Sowande O A, Olajide T A
Paediatric Surgery Unit, Obafemi Awolowo University/Obafemi Awolowo University Teaching Hospital, Ile Ife, Osun State, Nigeria.
Ann Afr Med. 2011 Jan-Mar;10(1):38-40. doi: 10.4103/1596-3519.76581.
Ligation of a patent processus vaginalis via the inguinal approach is the standard operative technique for the treatment of hydroceles in infants and children.
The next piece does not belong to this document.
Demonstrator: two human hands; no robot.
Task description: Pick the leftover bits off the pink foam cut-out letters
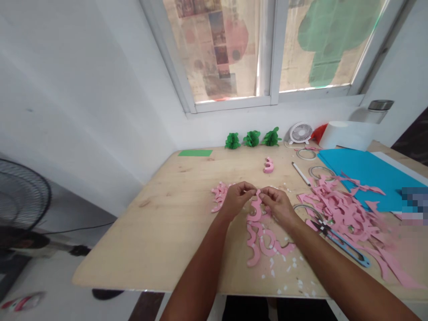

Although a simple technique, identification of the processus vaginalis can be difficult even for the experienced surgeon.
To investigate the use of methylene blue in the perioperative identification of the patent processus vaginalis in a group of children presenting with hydrocele.
Twenty consecutive patients with hydrocele between the ages of 1 and 9 years were recruited for the study. Methylene blue 0.3-0.5 ml was injected slowly into the hydrocele fluid through the scrotal wall after aspiration, followed by routine ligation of the hydrocele track.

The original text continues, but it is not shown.